At 8:56am EDT today, the Space Shuttle Endeavour launched from the Kennedy Space Center marking the final launch for the soon to be retired orbiter. Almost 19 years to the day of its first launch, Endeavour has flown over 116,000,000 miles and spent over 280 days in space. It has gone to space 25 times, visited the International Space Station 11 times and has orbited the earth over 4,423 times. Endeavour was built from spare parts of the Challenger Space Shuttle which was lost at launch in 1986.
It was originally named after the HMS Endeavour, a ship chartered by James Cook in the 1700s to explore the South Pacific, a replica of which was launched this year and is currently on a voyage around Australia. In a letter from STS-134 Captain Mark E. Kelly to the captain of the replica HMS Endeavour, Kelly wrote, “maybe someday another Endeavour we now can only dream of will continue the spirit of exploration that the name represents, perhaps visiting new planets or even new star systems”. The original final launch date for STS-134 was scheduled to coincide with the original HMS Endeavour’s landing at Botany Bay in 1770.

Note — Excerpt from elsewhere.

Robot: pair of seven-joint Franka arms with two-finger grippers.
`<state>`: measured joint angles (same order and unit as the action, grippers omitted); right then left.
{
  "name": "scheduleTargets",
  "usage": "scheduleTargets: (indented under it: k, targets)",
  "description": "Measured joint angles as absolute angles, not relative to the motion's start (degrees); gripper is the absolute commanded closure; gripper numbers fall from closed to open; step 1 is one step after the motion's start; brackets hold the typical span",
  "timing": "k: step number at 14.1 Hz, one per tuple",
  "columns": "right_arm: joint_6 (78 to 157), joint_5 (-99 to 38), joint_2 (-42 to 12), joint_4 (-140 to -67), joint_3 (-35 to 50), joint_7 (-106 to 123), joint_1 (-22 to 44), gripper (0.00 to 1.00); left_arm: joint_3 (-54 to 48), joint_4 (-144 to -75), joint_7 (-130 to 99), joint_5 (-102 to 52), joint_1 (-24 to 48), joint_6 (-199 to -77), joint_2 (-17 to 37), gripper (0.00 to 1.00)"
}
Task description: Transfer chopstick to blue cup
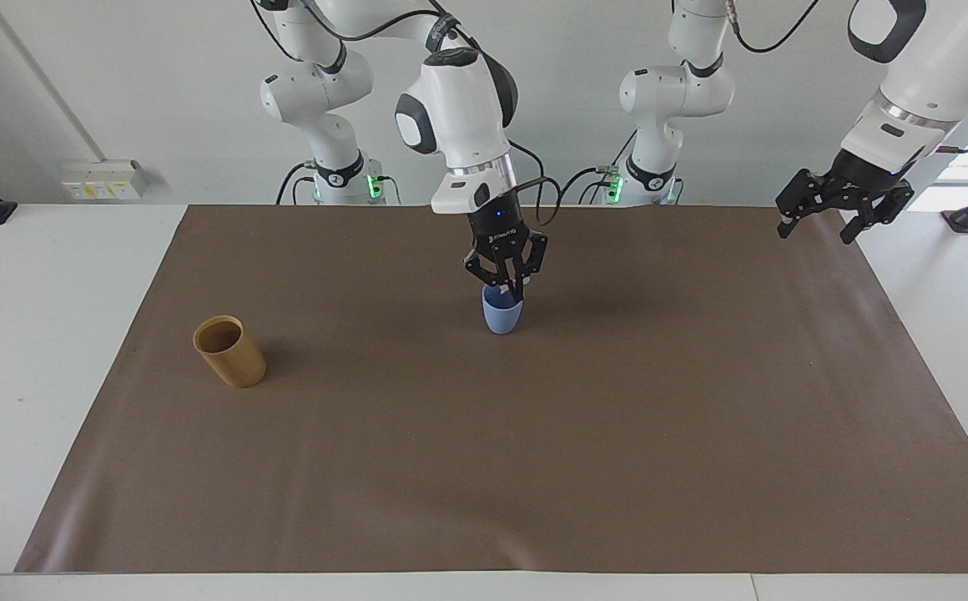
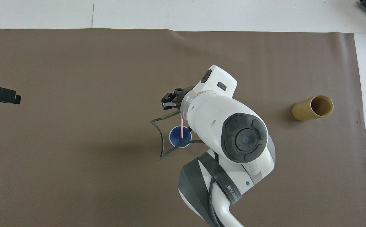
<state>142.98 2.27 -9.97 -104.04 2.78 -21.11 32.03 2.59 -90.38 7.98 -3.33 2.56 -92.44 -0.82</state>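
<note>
I see the right gripper (image 1: 511,291) blocking the blue cup (image 1: 502,316) mouth; open mat (image 1: 617,434) separates it from 1 tan cup (image 1: 230,351).

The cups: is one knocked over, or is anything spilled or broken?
Nothing stands out. The blue cup and the tan cup both stand upright, apart, on the brown mat. The right end effector holds the chopstick, its lower end inside the blue cup.

chopstick (image 2: 181,130) dips into the blue cup (image 1: 501,316) mid-mat; bamboo cup (image 1: 229,351) toward the right arm's end.
</note>
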Motion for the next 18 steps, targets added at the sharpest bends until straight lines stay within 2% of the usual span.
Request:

Since the first launch of the NASA Space Shuttle Program on April 12, 1981 (the 20th anniversary of man’s first space flight), the five STS Orbiters have spent over 1,301 days in space, have orbited the Earth over 20,700 times and have flown and landed 131 successful missions. The Space Transports Systems are the only winged manned spacecraft to achieve orbit and land back on Earth.